* _Exercise description_
Could you return the full listing, every line exactly as given?

* _Dataset section_
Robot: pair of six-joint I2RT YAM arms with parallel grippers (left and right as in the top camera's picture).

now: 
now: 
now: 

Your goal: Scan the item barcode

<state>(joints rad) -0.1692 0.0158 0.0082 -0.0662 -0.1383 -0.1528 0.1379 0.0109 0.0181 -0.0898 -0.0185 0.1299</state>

* _Solution to this exercise_
Robot: pair of six-joint I2RT YAM arms with parallel grippers (left and right as in the top camera's picture).

now: 
now: 
now: 

Your goal: Scan the item barcode

<state>(joints rad) -0.1692 0.0158 0.0082 -0.0662 -0.1383 -0.1528 0.1379 0.0109 0.0181 -0.0898 -0.0185 0.1299</state>

What needed an answer now has one.